# Your goal
Quote word for word the lines below, beginning with the first and ending with the one that has "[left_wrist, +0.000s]". Drop the pictures.

# Given information

====

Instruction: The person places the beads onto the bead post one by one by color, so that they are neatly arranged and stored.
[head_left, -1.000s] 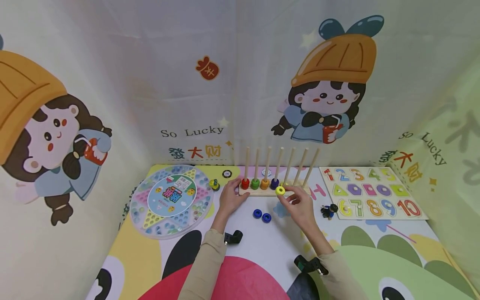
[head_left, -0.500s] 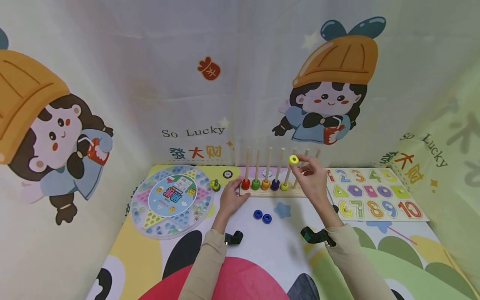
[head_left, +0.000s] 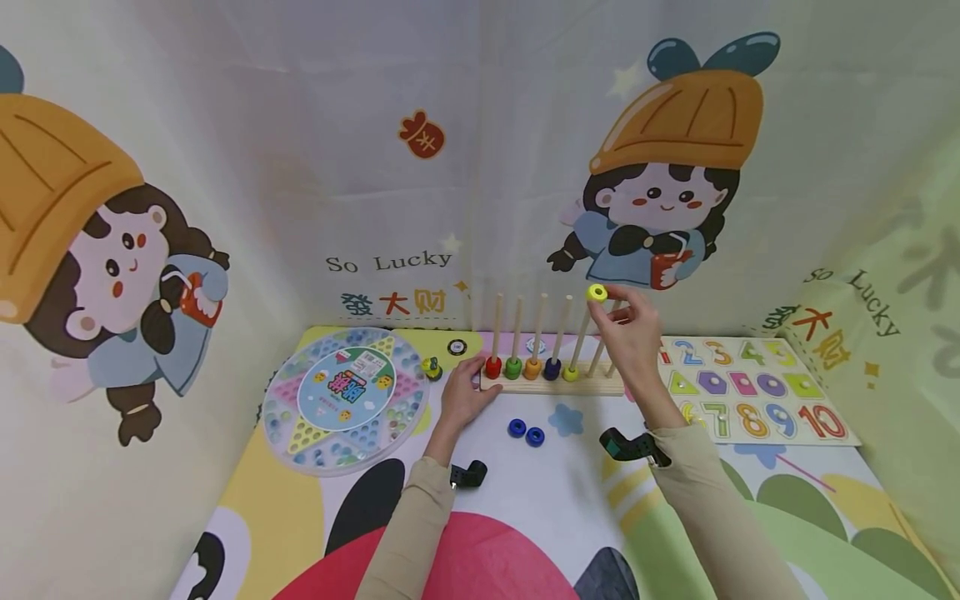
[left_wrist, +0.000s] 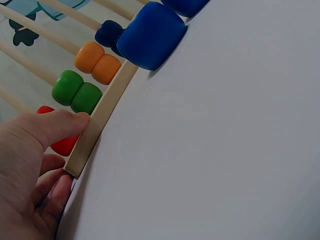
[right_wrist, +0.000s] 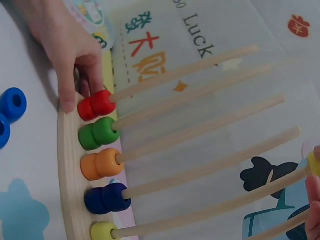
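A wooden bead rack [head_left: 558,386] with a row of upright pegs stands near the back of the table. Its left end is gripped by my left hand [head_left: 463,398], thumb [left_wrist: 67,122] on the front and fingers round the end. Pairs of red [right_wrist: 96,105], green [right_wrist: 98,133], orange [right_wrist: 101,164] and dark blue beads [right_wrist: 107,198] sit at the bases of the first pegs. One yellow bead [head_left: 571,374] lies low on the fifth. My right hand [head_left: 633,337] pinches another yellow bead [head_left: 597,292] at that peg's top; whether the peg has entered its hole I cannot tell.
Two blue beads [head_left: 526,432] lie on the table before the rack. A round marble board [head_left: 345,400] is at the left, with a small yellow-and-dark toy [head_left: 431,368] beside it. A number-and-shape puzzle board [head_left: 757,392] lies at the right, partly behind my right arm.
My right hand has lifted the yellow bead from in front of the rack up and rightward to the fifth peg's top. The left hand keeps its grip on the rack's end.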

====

# Finished exercise
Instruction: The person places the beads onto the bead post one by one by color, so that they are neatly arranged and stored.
[head_left, -1.000s] 
[head_left, -0.500s] 
[head_left, +0.000s] 
[left_wrist, +0.000s] 

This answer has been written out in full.